Issue: 2. (February)

First Page: 265

Last Page: 266

Title: Paleoecology, an Exploration Tool in Southern Paradox Basin, Four Corners Area: ABSTRACT

Author(s): Gregory K. Elias

Article Type: Meeting abstract

Abstract:

In the southern Paradox basin many of the oil and gas fields produce front bioherms. Extensive coring operations in the Ismay-Flodine Park field have permitted a detailed inspection of a typical bioherm in the lower Ismay zone of the Pennsylvanian Paradox Formation. The four basic depositional environments that have been differentiated are shoal, bioherm, basin, and channel environments. Variations of chemical composition, particle size, allochems, degree of winnowing, biological remains, color, and terrigenous clastics are used to differentiate the environments. Distribution of environments in relation to tectonic features leads to a reconstruction of the ecologic conditions that produced the bioberms.
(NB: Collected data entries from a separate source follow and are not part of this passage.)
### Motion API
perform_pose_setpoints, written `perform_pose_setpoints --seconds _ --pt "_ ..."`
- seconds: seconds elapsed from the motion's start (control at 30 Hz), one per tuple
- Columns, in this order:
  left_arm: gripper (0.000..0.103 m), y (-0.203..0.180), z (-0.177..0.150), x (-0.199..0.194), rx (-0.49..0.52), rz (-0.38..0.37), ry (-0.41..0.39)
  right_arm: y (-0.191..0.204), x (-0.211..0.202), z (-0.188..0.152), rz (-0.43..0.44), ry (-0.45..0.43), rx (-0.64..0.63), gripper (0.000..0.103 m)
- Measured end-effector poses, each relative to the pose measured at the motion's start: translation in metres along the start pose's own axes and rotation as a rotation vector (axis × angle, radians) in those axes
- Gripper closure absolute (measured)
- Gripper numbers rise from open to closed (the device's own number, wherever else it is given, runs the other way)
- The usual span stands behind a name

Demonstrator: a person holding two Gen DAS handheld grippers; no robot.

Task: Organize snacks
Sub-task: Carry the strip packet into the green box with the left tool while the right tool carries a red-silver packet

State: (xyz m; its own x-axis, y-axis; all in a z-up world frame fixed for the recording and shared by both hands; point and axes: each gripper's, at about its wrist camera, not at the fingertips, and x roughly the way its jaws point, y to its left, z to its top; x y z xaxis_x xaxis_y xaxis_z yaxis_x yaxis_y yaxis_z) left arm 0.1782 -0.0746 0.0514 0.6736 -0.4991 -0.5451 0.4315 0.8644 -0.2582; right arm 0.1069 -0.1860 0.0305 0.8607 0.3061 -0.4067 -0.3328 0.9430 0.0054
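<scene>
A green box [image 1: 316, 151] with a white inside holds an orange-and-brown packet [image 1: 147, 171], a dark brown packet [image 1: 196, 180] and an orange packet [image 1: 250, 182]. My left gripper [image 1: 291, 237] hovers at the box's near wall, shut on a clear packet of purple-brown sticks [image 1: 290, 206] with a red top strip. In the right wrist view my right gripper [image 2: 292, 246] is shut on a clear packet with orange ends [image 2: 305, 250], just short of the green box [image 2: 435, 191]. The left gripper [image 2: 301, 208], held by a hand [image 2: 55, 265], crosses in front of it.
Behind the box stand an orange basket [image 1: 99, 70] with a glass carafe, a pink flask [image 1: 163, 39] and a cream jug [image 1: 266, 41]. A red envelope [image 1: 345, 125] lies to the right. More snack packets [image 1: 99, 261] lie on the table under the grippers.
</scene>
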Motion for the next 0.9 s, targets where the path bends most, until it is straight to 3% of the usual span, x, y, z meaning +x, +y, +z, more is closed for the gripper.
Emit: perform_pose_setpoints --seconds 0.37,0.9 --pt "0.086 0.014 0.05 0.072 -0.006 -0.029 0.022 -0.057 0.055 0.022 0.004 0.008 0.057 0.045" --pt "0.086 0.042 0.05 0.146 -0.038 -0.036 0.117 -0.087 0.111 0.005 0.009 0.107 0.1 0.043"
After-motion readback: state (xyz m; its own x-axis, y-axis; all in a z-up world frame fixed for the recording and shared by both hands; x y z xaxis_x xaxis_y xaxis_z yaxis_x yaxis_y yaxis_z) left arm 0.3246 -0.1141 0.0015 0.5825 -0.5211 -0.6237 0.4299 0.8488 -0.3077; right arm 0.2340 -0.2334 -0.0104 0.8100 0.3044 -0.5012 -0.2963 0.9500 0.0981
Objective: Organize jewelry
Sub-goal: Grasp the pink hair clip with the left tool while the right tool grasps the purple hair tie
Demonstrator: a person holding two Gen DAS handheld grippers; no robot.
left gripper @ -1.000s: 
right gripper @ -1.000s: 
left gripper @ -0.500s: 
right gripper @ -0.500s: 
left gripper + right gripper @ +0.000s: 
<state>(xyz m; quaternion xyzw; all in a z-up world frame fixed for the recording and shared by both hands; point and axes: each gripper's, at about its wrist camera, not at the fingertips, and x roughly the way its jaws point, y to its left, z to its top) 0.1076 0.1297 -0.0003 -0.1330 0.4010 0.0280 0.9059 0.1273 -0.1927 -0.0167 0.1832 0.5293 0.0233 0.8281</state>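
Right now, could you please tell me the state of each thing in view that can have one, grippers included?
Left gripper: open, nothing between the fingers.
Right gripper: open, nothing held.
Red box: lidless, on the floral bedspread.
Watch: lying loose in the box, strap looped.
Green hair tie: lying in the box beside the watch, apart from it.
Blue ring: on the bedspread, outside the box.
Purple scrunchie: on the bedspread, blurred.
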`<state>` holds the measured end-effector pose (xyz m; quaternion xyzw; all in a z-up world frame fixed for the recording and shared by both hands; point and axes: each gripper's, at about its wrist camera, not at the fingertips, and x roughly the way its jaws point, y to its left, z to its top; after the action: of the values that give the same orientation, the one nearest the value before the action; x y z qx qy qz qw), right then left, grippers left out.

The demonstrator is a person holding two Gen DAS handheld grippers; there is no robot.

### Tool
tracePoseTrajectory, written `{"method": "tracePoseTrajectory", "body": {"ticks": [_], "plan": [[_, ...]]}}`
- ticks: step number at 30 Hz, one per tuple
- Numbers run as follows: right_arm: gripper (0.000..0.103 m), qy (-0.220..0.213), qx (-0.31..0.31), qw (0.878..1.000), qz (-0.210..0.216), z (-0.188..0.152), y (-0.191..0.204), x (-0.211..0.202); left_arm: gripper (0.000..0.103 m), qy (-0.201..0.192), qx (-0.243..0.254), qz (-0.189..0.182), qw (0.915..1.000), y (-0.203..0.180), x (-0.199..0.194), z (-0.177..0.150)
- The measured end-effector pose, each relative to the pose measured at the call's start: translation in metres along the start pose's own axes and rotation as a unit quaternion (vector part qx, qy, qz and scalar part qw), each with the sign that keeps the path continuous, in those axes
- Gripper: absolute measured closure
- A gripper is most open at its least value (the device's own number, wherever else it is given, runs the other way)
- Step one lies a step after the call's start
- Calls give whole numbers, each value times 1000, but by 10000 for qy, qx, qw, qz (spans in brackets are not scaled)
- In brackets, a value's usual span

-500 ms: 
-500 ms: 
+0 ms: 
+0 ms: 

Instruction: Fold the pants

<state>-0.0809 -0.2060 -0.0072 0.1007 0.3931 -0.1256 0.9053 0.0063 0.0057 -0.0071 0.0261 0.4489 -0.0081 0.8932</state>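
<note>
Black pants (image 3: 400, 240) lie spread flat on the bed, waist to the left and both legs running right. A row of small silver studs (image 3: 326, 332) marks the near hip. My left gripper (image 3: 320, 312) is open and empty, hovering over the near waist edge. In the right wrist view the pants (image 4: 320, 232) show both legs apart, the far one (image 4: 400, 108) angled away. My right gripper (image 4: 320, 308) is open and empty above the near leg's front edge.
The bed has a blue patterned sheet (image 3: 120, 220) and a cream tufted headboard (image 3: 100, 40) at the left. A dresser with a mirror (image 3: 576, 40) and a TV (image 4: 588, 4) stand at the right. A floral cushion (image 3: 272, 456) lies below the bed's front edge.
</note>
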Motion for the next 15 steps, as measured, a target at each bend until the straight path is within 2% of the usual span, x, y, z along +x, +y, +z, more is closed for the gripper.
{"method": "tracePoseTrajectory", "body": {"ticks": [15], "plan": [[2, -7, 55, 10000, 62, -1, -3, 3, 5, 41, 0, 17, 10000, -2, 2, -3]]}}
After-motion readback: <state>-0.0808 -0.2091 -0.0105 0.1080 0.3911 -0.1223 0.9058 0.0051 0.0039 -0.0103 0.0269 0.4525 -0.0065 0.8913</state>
The bioherms are not considered to be reefs, but remains of algal for sts.

Diagnostic parameters for identifying the major environments are: (1) shoal--light-colored calcareous muds and disturbed calcareous muds interbedded with poorly winnowed intraclasts, pellets, and Foraminifera (Glomospira); (2) bioherm--light-colored, slightly winnowed to well winnowed algal remains (Ivanovia); (3) basin--dark, argillaceous, calcareous muds near the biohermal front, with anhydrite followed by halite farther basinward; and (4) channel--light gray brown calcareous muds with siliceous sponge remains, in places overlain by relatively thick quartzose sands.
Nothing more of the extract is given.